I Come and Go at His Command

Mary Dyer being led to her hanging.
Nineteenth c. artist unknown.
When I was in seminary I had a Church History class with Dr. Richard Lovelace, a student of Yale College, Westminster Seminary and Princeton Theological Seminary. He gave us a list of Church history figures, and we were to write a paper on one of them. I asked if I could instead write a play on Mary Dyer, a Quaker martyr. He granted me permission, and it became my first feature-length play. Act One ends with her neck in the noose as she watches two of her colleagues swing. The second act culminates in her own hanging on the Boston Common on June 1, 1660. Their crime was worshipping Jesus Christ in a manner that seemed heretical to the Puritans of Massachusetts.

The play has never been produced, but a reading of it was done at my alma mater, George Fox University, in 1999 when I was named alumnus of the year.

While looking for a bio on Dr. Lovelace (which I never found), I came across a great interview on revival with him by Christian Book Distributors: An Interview with Author Richard F. Lovelace on Revival.

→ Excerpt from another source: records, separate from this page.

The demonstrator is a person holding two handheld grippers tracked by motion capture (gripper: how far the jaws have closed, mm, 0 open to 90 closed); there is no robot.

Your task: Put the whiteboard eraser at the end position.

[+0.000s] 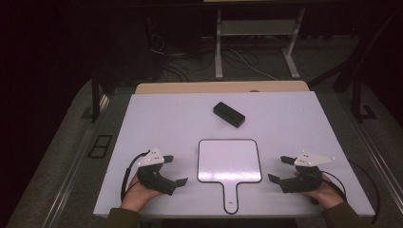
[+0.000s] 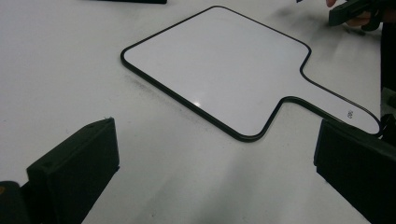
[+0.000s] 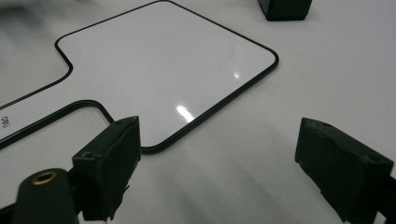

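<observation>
A white paddle-shaped board (image 1: pixel 229 160) with a thin black rim lies flat on the white table, its handle pointing at the near edge. The left gripper view shows this board (image 2: pixel 219 60) ahead and to the right, and the right gripper view has the board (image 3: pixel 159 65) ahead and to the left. A black rectangular block (image 1: pixel 229 114) lies beyond it. My left gripper (image 1: pixel 174 169) rests open to the left of the board, jaws empty. To the board's right my right gripper (image 1: pixel 279 169) is open and empty too. The block's near end (image 3: pixel 285 8) shows at the top of the right gripper view.
The white tabletop (image 1: pixel 161 118) lies on a wooden table whose far edge (image 1: pixel 218 87) shows. Beyond it stand metal frame legs (image 1: pixel 218 47) and loose cables on the dark floor. My right gripper (image 2: pixel 355 11) shows far off in the left gripper view.
</observation>
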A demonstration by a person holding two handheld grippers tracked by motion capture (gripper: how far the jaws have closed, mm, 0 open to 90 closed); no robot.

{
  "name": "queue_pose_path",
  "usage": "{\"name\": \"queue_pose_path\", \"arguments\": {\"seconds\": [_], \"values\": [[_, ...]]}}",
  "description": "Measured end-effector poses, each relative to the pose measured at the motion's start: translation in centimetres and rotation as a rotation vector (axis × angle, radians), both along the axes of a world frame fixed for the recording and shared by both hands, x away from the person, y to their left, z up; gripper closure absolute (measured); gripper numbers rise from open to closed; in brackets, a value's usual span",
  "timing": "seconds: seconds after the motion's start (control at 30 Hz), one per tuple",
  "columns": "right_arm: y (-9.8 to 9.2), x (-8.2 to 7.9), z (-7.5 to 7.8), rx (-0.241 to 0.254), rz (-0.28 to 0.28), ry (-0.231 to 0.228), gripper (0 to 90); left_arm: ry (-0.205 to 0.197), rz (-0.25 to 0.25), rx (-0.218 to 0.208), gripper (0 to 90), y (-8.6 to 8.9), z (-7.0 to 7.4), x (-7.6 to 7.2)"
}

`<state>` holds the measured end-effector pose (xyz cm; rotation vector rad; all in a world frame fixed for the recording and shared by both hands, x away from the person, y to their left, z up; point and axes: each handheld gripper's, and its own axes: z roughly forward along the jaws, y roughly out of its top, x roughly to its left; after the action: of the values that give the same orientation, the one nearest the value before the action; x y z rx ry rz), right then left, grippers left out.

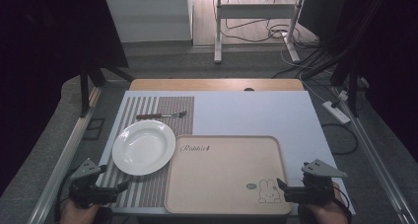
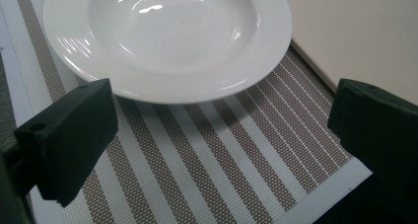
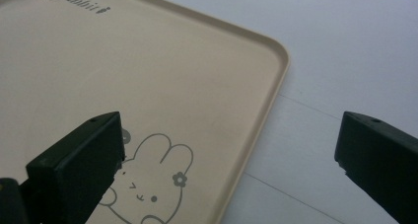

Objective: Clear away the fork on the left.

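A white deep plate (image 1: 144, 146) lies on a brown-and-white striped placemat (image 1: 148, 110), and its right rim reaches the beige tray (image 1: 226, 174). The tray bears a rabbit drawing (image 1: 268, 192) and the word "Rabbit". A fork (image 1: 162, 115) with a dark handle lies on the placemat behind the plate. My left gripper (image 1: 116, 182) is open at the table's front left corner; its view shows the plate (image 2: 167, 36) just beyond the jaws. My right gripper (image 1: 282, 189) is open at the front right, and in its view the gripper (image 3: 231, 155) straddles the tray's right rim (image 3: 266, 110).
A white board (image 1: 256, 113) covers the wooden table (image 1: 217, 84). Metal rails run along both sides of it. Behind it are a stand's legs (image 1: 217, 31), floor cables and a power strip (image 1: 336, 111). The tray (image 2: 365, 31) lies right of the left gripper's jaws.
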<state>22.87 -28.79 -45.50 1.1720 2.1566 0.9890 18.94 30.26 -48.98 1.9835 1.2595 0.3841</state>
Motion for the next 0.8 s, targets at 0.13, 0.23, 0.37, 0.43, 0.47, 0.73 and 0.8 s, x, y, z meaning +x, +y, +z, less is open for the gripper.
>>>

Many of his predictions have come to pass over the 16 years since his interview:
Here are a couple:

Right now, we are sitting here looking at I don't know how much of the planet under the veil of Islam, the Moslems, that’s where I would expect Spiritual Awakening to spread to. If you are going to say that the Gospel is preached to every nation, I would say a powerful lot of Website, internet, or radio and TV communication would have to take place in the Moslem area. Also there is China, in which one recent figure said that 28,000 Christians are being made there everyday. If you project that for a decade or so, it will mean a very powerful spread of the gospel there.

More exciting than that are some of the things he said about revival which I pray will come to pass:

Christians may currently be partially disarmed or unarmed for Christian warfare, but if they tensed up the society would feel the brunt of this.

...

Evangelicals are very strong on Scripture, tradition, and reason. Charismatics and Pentecostals have been real strong on experience, to some degree also on Scripture. They have not been at all involved deeply in tradition, and sometimes don't make enough use of reason. But what I see coming is a balance of all of this. My hope is that we will not have glossolalic and non-glossolalic communities all absolutely isolated from one another, but that we will have communities in which the nine gifts in 1 Corinthians 12 are displayed. Evangelicals could use some of these, words of knowledge, words of wisdom. I see more of a vanilla-fudge mixture coming in the future, where you can’t tell the Charismatics from the Evangelicals.

...

If you are going to see this whole society revived the way it was in the first fifty years of the 19th century (1800-1850), you are going to have to have a massive educational revival. Because if you are going to find one toxic drip that has been dripping into us, it is our school systems.